Gastric adenocarcinoma

Adenocarcinoma is the most common gastric malignancy, representing over 95% of malignant tumours of the stomach. About 30% of cancers are located in the antrum, 30% in the body, and 30% in the fundus or cardia region[1]. The remaining 10% are diffusely infiltrating lesions that involve the entire stomach. Signet-ring cell carcinomas account for 5–15% of all gastric cancers and typically cause scirrhous infiltration of the gastric wall[1].

Gastric adenocarcinoma can manifest on CT as focal wall thickening with or without ulceration, polypoidal mass or diffuse infiltration (linitis plastica). Wall thickening >1 cm that is focal, eccentric, and enhancing favours malignancy[2]. However, smooth wall thickening of the distal gastric antrum relative to the proximal stomach on MDCT with or without submucosal low attenuation may be a normal finding.
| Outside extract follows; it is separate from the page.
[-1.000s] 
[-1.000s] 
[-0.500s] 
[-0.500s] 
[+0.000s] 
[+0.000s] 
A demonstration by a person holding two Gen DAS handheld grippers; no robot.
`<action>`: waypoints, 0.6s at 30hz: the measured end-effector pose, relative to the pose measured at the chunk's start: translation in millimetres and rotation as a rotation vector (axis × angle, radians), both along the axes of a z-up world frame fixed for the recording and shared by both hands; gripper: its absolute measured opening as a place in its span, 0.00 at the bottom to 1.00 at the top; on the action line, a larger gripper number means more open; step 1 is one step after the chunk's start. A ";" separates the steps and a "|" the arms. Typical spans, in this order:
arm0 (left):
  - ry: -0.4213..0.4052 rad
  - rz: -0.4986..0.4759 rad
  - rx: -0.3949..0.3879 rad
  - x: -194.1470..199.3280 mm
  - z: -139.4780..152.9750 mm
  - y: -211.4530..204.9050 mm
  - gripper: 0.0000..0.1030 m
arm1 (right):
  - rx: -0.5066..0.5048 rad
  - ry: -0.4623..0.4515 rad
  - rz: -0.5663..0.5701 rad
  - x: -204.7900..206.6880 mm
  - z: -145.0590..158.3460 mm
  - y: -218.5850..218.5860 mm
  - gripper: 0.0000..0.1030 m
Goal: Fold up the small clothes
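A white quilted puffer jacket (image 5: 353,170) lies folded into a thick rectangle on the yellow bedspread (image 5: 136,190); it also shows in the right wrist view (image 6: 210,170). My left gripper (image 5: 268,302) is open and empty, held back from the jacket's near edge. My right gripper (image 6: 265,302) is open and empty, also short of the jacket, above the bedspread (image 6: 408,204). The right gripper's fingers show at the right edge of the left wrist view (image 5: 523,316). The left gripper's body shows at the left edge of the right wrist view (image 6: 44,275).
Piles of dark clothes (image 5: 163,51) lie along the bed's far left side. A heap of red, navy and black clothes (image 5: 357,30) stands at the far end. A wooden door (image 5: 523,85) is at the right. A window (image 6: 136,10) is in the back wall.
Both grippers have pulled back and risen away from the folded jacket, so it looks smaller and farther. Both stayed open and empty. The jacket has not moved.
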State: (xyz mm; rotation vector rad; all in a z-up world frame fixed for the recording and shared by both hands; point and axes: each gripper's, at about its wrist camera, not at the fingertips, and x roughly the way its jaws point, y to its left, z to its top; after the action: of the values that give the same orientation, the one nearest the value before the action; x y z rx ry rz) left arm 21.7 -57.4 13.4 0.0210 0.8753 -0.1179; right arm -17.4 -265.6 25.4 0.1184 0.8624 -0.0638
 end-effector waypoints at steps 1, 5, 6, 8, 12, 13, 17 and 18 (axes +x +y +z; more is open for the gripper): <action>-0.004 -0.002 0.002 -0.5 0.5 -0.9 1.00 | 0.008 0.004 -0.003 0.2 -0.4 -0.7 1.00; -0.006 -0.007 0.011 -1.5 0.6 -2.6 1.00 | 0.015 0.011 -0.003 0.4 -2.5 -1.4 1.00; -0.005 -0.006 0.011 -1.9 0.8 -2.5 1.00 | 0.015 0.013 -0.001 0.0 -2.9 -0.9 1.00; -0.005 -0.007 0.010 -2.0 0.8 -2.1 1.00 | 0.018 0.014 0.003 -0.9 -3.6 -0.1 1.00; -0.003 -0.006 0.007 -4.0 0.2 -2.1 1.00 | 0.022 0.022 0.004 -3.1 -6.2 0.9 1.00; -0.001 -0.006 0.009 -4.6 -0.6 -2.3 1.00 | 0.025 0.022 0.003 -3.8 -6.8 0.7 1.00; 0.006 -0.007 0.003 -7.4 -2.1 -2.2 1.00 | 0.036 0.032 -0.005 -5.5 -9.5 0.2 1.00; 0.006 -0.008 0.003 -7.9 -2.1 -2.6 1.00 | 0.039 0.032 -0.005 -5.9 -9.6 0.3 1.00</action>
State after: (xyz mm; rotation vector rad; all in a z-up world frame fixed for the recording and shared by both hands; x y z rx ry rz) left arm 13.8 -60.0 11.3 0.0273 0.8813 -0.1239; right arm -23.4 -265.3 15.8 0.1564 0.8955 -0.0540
Antral wall thickness commonly exceeds 5 mm and may measure up to 12 mm[3]. Signet-ring cell cancer usually manifests as a scirrhous tumour of the stomach that leads to obliteration of gastric folds and diffuse thickening of the gastric wall (linitis plastica) (Fig. 1). In early advanced gastric cancers (T2), malignant invasion is limited to the muscularis propria or serosa and the outer border may be smooth or show a few small linear strands of soft tissue extending into the perigastric fat, as is the case with a desmoplastic or inflammatory reaction (Fig. 2). The probability of transmural extension of the tumour (T3) is directly correlated with mural thickness. In transmural extension, the serosal contour becomes blurred and strandlike areas of increased attenuation may be seen extending into the perigastric fat (Fig. 3). Tumour spread frequently occurs via ligamentous and peritoneal reflections to adjacent organs (T4). MDCT has a reported accuracy of 77.1–88.9% in determining T-stage with a major limitation being differentiating T2 lesions from T3 lesions[2].

Figure 1.

Figure 1

A 58-year-old man with gastric carcinoma. Oblique coronal contrast-enhanced CT reveals diffuse thickening (arrows) and enhancement of the gastric wall in the distal stomach with obliteration of the gastric folds and decreased distension in the affected region. This is classic Linitis plastica and on pathology was a T3 signet-ring cell carcinoma. This subtype of gastric carcinomas frequently involves the distal half of the stomach, is often understaged and has a higher rate of peritoneal spread.

Figure 2.

Figure 2

Contrast CT demonstrates a large polypoidal mass (arrows) along the lesser curvature of the stomach with a smooth outer gastric wall and the absence of perigastric stranding signifying T2 gastric carcinoma.

Figure 3.

Figure 3

Coronal contrast CT shows focal markedly enhancing wall thickening in the antrum (circle) with resultant gastric outlet obstruction. There is an irregular border with a blurred fat plane along the medial margin (arrow) signifying T3 carcinoma.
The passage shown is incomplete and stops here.